#### Information supplied
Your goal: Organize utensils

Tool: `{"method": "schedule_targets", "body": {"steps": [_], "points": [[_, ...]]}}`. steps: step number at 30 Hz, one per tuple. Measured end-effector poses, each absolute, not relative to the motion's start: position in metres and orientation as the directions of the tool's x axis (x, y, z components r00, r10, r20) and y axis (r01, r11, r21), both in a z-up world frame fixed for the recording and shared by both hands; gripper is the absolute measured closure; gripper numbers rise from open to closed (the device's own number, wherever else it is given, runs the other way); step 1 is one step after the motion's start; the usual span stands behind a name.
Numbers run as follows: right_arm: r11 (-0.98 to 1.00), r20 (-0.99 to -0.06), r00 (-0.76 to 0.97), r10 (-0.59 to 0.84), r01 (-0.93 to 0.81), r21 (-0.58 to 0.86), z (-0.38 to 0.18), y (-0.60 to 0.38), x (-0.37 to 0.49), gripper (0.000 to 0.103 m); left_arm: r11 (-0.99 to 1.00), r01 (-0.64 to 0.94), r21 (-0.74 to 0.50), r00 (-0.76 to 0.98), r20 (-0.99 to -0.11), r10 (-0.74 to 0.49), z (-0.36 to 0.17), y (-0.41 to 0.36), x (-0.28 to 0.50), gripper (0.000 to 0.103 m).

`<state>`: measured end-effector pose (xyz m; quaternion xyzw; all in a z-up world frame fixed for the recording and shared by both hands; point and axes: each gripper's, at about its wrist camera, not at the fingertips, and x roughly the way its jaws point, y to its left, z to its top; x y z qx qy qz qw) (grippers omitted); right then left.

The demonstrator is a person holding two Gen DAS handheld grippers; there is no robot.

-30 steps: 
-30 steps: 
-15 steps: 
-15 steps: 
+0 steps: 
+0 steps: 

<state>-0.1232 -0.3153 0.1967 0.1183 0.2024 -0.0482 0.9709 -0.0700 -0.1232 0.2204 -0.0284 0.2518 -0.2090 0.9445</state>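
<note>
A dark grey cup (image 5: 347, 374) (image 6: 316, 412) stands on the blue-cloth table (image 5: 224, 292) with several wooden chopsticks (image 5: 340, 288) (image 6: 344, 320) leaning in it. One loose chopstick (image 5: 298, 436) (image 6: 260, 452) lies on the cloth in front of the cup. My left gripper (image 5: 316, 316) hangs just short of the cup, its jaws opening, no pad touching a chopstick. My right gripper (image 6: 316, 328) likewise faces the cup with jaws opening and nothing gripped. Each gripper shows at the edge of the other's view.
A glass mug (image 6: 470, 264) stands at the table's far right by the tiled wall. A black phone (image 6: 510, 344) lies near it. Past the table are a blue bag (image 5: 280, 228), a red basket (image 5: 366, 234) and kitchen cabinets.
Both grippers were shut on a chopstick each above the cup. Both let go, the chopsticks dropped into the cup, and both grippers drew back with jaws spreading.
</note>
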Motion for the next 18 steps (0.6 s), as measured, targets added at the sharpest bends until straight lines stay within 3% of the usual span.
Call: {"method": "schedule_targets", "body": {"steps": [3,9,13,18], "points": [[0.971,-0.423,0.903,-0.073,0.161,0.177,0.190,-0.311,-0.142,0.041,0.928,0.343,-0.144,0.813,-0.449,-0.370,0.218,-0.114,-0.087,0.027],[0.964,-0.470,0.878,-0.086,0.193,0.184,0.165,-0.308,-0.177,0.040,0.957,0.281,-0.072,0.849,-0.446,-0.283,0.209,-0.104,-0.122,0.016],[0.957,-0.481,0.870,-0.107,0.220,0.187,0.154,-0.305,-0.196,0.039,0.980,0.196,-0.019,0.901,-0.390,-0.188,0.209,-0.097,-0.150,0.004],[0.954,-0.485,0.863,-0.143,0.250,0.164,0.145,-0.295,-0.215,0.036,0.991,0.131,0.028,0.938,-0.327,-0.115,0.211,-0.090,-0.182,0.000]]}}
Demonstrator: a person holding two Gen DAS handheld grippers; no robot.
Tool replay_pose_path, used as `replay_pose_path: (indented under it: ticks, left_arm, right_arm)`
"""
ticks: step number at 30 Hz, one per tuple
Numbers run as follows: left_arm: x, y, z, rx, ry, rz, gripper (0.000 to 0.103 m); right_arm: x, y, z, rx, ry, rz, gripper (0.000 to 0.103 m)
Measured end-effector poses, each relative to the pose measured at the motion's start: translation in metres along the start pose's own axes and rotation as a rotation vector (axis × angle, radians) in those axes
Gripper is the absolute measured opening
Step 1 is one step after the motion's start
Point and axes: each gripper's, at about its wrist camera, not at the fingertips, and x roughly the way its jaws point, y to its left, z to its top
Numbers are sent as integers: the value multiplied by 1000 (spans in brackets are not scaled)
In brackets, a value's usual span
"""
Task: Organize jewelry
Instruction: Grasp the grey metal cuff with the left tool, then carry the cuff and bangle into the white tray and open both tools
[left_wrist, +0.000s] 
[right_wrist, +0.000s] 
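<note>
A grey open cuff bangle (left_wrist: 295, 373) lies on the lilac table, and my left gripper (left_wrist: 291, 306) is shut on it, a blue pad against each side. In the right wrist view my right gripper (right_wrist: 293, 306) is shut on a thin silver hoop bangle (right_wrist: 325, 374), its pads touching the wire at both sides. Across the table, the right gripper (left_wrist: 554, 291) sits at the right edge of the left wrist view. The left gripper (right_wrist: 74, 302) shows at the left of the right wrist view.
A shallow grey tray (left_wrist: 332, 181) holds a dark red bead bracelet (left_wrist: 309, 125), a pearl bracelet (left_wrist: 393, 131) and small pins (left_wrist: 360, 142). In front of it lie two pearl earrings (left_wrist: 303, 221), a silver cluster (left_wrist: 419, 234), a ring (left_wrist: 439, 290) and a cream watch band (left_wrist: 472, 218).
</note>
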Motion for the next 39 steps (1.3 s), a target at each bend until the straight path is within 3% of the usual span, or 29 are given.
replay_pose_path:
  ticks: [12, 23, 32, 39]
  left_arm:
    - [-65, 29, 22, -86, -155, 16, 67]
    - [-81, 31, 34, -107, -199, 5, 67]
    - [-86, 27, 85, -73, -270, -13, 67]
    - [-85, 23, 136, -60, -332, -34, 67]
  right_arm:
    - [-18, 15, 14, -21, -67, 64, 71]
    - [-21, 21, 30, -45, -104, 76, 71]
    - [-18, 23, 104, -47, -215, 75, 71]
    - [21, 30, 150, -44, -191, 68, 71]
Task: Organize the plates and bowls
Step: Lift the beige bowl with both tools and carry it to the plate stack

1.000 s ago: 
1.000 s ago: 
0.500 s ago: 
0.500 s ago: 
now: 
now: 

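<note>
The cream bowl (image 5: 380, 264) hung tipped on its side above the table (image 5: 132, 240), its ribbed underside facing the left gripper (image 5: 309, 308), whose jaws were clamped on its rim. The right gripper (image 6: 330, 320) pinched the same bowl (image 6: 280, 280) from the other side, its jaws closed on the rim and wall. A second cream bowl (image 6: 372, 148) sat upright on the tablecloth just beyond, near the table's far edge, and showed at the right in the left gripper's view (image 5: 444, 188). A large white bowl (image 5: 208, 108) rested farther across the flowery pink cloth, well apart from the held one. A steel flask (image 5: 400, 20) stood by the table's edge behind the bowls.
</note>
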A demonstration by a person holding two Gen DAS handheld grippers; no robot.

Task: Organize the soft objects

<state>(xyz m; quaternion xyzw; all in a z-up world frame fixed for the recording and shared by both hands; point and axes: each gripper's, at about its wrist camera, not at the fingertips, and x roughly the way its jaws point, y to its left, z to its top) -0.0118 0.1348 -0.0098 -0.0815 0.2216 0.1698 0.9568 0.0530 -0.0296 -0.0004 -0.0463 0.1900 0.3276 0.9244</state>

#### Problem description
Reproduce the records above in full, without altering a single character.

#### Reply
Your goal: Organize utensils

Tool: `{"method": "schedule_targets", "body": {"steps": [_], "points": [[_, ...]]}}`. steps: step number at 30 Hz, one per tuple. Measured end-effector poses, each absolute, not relative to the motion's start: position in metres and orientation as the directions of the tool's x axis (x, y, z components r00, r10, r20) and y axis (r01, r11, r21), both in a z-up world frame fixed for the recording and shared by both hands; gripper is the absolute measured closure; gripper numbers rise from open to closed (the device's own number, wherever else it is given, runs the other way); step 1 is one step after the motion's start; the usual span stands behind a name.
Numbers run as follows: right_arm: r11 (-0.98 to 1.00), r20 (-0.99 to -0.06), r00 (-0.76 to 0.97), r10 (-0.59 to 0.84), r01 (-0.93 to 0.81), r21 (-0.58 to 0.86), z (-0.38 to 0.18), y (-0.60 to 0.38), x (-0.37 to 0.49), gripper (0.000 to 0.103 m); left_arm: r11 (-0.99 to 1.00), r01 (-0.64 to 0.94), r21 (-0.74 to 0.50), r00 (-0.76 to 0.98), r20 (-0.99 to -0.11), r10 (-0.74 to 0.49), z (-0.36 to 0.17), y (-0.41 to 0.36), x (-0.28 to 0.50), gripper (0.000 to 0.103 m).

`<state>`: measured end-effector pose (xyz m; quaternion xyzw; all in a z-up world frame fixed for the recording and shared by both hands; point and axes: each gripper's, at about its wrist camera, not at the fingertips, and x roughly the way its jaws point, y to its left, z to its top; x y z qx qy qz qw) (grippers omitted); right then left.

The demonstrator is a person holding two Gen DAS handheld grippers; there is no robot.

-30 steps: 
-30 steps: 
-15 steps: 
-15 steps: 
+0 steps: 
+0 steps: 

<state>-0.1232 -0.3153 0.1967 0.1183 0.2024 -0.0482 0.9709 -0.0700 -0.1232 0.2204 -0.0284 0.2518 -0.2090 0.9445</state>
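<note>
A dark grey cup (image 5: 347, 374) (image 6: 316, 412) stands on the blue-cloth table (image 5: 224, 292) with several wooden chopsticks (image 5: 340, 288) (image 6: 344, 320) leaning in it. One loose chopstick (image 5: 298, 436) (image 6: 260, 452) lies on the cloth in front of the cup. My left gripper (image 5: 316, 316) hangs just short of the cup, its jaws opening, no pad touching a chopstick. My right gripper (image 6: 316, 328) likewise faces the cup with jaws opening and nothing gripped. Each gripper shows at the edge of the other's view.
A glass mug (image 6: 470, 264) stands at the table's far right by the tiled wall. A black phone (image 6: 510, 344) lies near it. Past the table are a blue bag (image 5: 280, 228), a red basket (image 5: 366, 234) and kitchen cabinets.
Both grippers were shut on a chopstick each above the cup. Both let go, the chopsticks dropped into the cup, and both grippers drew back with jaws spreading.
</note>
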Motion for the next 18 steps (0.6 s), as measured, targets added at the sharpest bends until straight lines stay within 3% of the usual span.
Call: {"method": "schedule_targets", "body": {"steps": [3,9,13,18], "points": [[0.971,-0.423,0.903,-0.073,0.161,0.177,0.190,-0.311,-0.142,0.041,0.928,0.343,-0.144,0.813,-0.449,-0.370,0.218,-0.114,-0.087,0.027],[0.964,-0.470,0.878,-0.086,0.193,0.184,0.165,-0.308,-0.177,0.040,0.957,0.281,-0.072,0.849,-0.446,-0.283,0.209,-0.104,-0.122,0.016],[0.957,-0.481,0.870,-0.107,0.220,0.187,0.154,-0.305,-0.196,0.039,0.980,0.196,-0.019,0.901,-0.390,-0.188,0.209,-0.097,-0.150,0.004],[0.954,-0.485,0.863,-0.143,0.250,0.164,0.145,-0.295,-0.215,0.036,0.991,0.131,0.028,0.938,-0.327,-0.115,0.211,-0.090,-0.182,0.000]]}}
Demonstrator: a person holding two Gen DAS handheld grippers; no robot.
Tool replay_pose_path, used as `replay_pose_path: (indented under it: ticks, left_arm, right_arm)`
"""
ticks: step number at 30 Hz, one per tuple
Numbers run as follows: left_arm: x, y, z, rx, ry, rz, gripper (0.000 to 0.103 m); right_arm: x, y, z, rx, ry, rz, gripper (0.000 to 0.103 m)
Measured end-effector poses, each relative to the pose measured at the motion's start: translation in metres along the start pose's own axes and rotation as a rotation vector (axis × angle, radians) in those axes
Gripper is the absolute measured opening
Step 1 is one step after the motion's start
Point and axes: each gripper's, at about its wrist camera, not at the fingertips, and x roughly the way its jaws point, y to its left, z to its top
Numbers are sent as integers: the value multiplied by 1000 (spans in brackets are not scaled)
In brackets, a value's usual span
"""
Task: Organize jewelry
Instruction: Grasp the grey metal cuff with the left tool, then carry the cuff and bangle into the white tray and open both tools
[left_wrist, +0.000s] 
[right_wrist, +0.000s] 
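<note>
A grey open cuff bangle (left_wrist: 295, 373) lies on the lilac table, and my left gripper (left_wrist: 291, 306) is shut on it, a blue pad against each side. In the right wrist view my right gripper (right_wrist: 293, 306) is shut on a thin silver hoop bangle (right_wrist: 325, 374), its pads touching the wire at both sides. Across the table, the right gripper (left_wrist: 554, 291) sits at the right edge of the left wrist view. The left gripper (right_wrist: 74, 302) shows at the left of the right wrist view.
A shallow grey tray (left_wrist: 332, 181) holds a dark red bead bracelet (left_wrist: 309, 125), a pearl bracelet (left_wrist: 393, 131) and small pins (left_wrist: 360, 142). In front of it lie two pearl earrings (left_wrist: 303, 221), a silver cluster (left_wrist: 419, 234), a ring (left_wrist: 439, 290) and a cream watch band (left_wrist: 472, 218).
</note>
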Motion for the next 39 steps (1.3 s), a target at each bend until the straight path is within 3% of the usual span, or 29 are given.
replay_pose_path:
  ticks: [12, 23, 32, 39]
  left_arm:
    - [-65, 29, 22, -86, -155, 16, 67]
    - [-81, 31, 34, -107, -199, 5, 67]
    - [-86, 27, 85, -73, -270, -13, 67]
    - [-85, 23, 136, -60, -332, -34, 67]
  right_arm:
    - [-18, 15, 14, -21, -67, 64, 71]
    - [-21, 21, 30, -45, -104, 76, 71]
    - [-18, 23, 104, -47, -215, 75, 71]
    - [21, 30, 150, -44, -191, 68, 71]
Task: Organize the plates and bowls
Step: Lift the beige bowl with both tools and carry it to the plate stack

1.000 s ago: 
1.000 s ago: 
0.500 s ago: 
0.500 s ago: 
now: 
now: 

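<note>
The cream bowl (image 5: 380, 264) hung tipped on its side above the table (image 5: 132, 240), its ribbed underside facing the left gripper (image 5: 309, 308), whose jaws were clamped on its rim. The right gripper (image 6: 330, 320) pinched the same bowl (image 6: 280, 280) from the other side, its jaws closed on the rim and wall. A second cream bowl (image 6: 372, 148) sat upright on the tablecloth just beyond, near the table's far edge, and showed at the right in the left gripper's view (image 5: 444, 188). A large white bowl (image 5: 208, 108) rested farther across the flowery pink cloth, well apart from the held one. A steel flask (image 5: 400, 20) stood by the table's edge behind the bowls.
</note>
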A demonstration by a person holding two Gen DAS handheld grippers; no robot.

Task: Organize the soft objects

<state>(xyz m; quaternion xyzw; all in a z-up world frame fixed for the recording and shared by both hands; point and axes: each gripper's, at about its wrist camera, not at the fingertips, and x roughly the way its jaws point, y to its left, z to its top) -0.0118 0.1348 -0.0098 -0.0815 0.2216 0.1698 0.9568 0.0530 -0.0296 -0.0004 -0.0463 0.1900 0.3276 0.9244</state>

Work on the answer is now done.